Diuco. SK1 Applewhite, SK3 Caine,. SN Saufferer, SHBSN Barsell, SKSN
Ledenican, CSI Robideaux SA M. Palmer, SN Ramero
The Deck Department is responsible for the planning and execution of
all seamanship operations and evaluations. Painting and preservation of
the whole exterior of the ship falls to these stalwart men. Handling
fuel and cargo rigging, vital to the mission of the ship is done safely
and efficiently by Deck Department. Maintenance and operation of all
NOXUBEE's armament is included in their responsibility. The tasks
assigned Deck Department have strong roots in Navy tradition, having
evolved from tasks assigned seamen hundreds of years ago. Much
terminology remains in our modern Navy deck force Ratings are Boatswain
Mates, Gunners Mates, and Fire Control Technicians.
The men assigned to Deck Department are: BMC Hickey, BM3 Sabouri, BM3
Farrington, SN James, SN Maier, SN Landers, SN Dunnigan, SA Schultz, FN
Armstrong, SR Allen, SA Miricle, SA Hammons, SA Roberson, D., SA Wise,
SA Fundingsland, SA Palmer, SA Erhorn, SN Sigford, SA Sorrell, GMGl
Hendrickson, FTG3 Moore, GMG3 Ganade, GMGSN Gryniewicz, SN Seaman
What of the future? NOXUBEE is scheduled to complete our repairs in
early November. An abbreviated, but intensive period of training,
loading out, and final tests and inspections will follow to insure that
we are ready to deploy. We plan to depart little Creek, Virginia in
early December and will return in mid-June. Our operations while
deployed will be in support of US Naval Forces in the Mediterranean and
we will visit ports in Spain, Italy, France, and some of the islands in
the Med. Your men should have some interesting experiences to relate
when we return.
At times, mall service may be poor while we are gone -- so don't be
alarmed if several days pass without mail. Please don't stop writing if
this happens. Mail from home is extremely precious to a sailor! It you
should have need to inform your men of an emergency while we are in the
Med - send a telegram to: *
USS Noxubee (AOG 56)
c/o naval Communications Station
The address for regular mail remains the same:
USS Noxubee (AOG-56)
FPO, New York, N. Y. 09501
It has been a real pleasure to write to you. I will continue to do my
utmost to insure the welfare and safety of your Navy men on NOXUBEE.

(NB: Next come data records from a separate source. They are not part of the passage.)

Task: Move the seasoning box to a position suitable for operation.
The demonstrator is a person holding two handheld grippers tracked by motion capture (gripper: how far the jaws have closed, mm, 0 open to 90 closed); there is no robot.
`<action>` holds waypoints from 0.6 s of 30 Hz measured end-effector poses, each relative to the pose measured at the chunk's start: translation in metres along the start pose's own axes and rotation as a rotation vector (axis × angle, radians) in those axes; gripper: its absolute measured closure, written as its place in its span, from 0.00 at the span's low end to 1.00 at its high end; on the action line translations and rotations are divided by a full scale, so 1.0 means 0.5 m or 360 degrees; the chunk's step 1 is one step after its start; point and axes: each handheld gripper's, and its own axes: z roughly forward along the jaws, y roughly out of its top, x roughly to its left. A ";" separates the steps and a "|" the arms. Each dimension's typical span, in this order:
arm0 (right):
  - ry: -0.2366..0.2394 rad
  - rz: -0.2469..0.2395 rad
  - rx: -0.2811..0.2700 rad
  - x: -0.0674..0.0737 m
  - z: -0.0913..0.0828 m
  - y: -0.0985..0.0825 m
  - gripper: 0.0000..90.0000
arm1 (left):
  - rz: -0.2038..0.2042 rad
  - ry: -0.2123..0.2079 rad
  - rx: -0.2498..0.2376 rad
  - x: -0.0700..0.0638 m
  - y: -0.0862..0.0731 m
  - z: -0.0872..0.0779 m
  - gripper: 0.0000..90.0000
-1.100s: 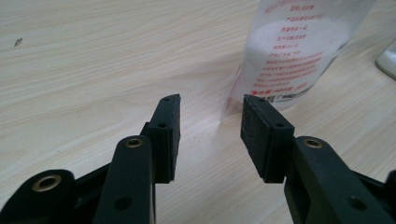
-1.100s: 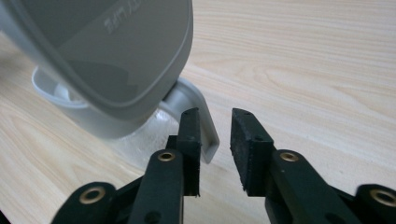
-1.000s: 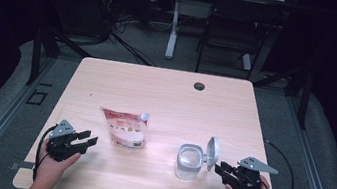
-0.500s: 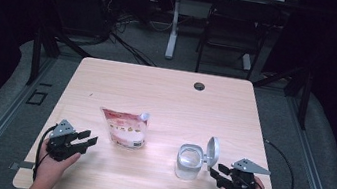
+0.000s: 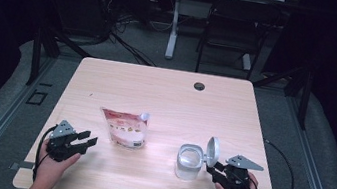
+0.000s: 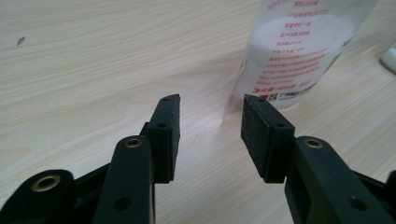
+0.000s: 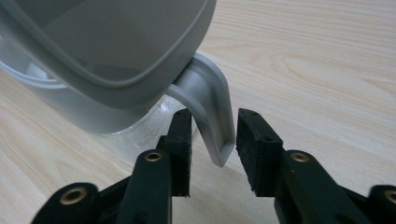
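A white and red pouch stands on the wooden table, just beyond the tips of my left gripper. That gripper rests low on the table, open, with nothing between its jaws. To the right sits a clear container with its grey lid flipped up. My right gripper is at the lid's grey tab. Its jaws have just been closing with the tab between them. A thin gap still shows on each side of the tab.
A dark round hole is in the table near its far edge. Beyond the table stand a black chair and a white desk leg on dark floor. A black cable loops off the table's right edge.
My right gripper has edged left towards the container's lid tab. The left gripper, the pouch and the container have not moved.
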 end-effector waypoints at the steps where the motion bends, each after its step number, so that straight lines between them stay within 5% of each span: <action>1: -0.0002 -0.0008 0.0004 0.001 0.001 0.002 0.78 | 0.0000 0.0000 0.0000 0.000 0.000 0.000 0.64; 18: -0.0040 -0.0029 0.0004 -0.006 0.016 0.019 0.88 | -0.0017 0.0037 -0.0003 0.006 -0.013 -0.020 0.64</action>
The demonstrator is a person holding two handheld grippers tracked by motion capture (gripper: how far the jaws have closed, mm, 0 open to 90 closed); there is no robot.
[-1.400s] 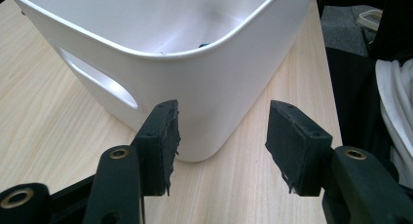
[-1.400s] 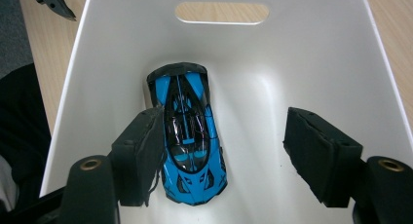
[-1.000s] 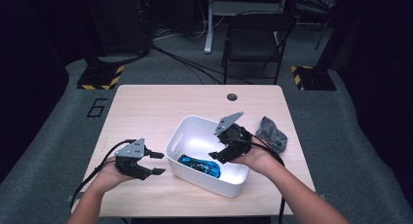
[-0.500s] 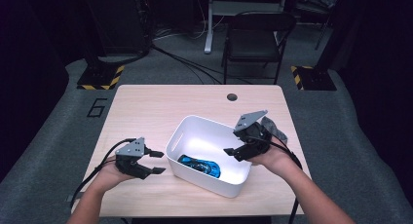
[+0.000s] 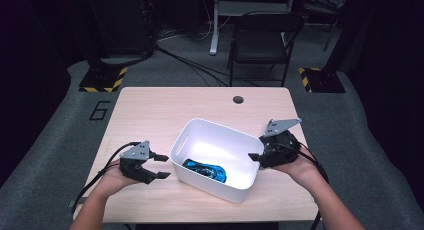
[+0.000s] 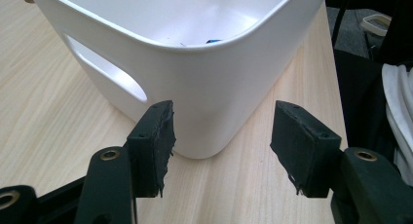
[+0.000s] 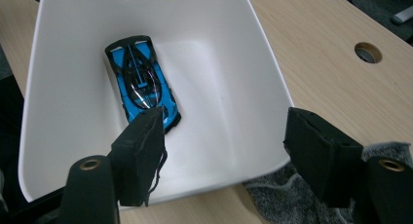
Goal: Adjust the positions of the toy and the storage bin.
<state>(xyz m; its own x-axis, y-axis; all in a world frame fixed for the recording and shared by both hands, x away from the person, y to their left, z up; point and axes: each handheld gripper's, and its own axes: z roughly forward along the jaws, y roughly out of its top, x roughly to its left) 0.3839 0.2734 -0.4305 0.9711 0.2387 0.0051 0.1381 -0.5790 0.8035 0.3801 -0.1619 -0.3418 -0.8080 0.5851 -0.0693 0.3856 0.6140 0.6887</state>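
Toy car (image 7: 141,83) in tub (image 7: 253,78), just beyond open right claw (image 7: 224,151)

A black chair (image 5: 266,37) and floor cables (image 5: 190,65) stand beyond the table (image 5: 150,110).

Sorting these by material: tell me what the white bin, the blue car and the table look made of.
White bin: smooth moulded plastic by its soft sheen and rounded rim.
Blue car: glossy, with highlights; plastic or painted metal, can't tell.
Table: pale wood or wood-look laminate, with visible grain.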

Again, please feel free to write me personally if I can be of any
P.S. Christmas is coming! For those mailing Christmas Packages, I
recommend you mail them before 15 November - to insure their arrival on
the ship before Christmas. We will be at sea during December and
surface-shipped packages sometimes take several weeks to reach the ship.
*Contact the nearest chapter of the American Red Cross for assistance
in emergency communications or in cases involving emergency leave.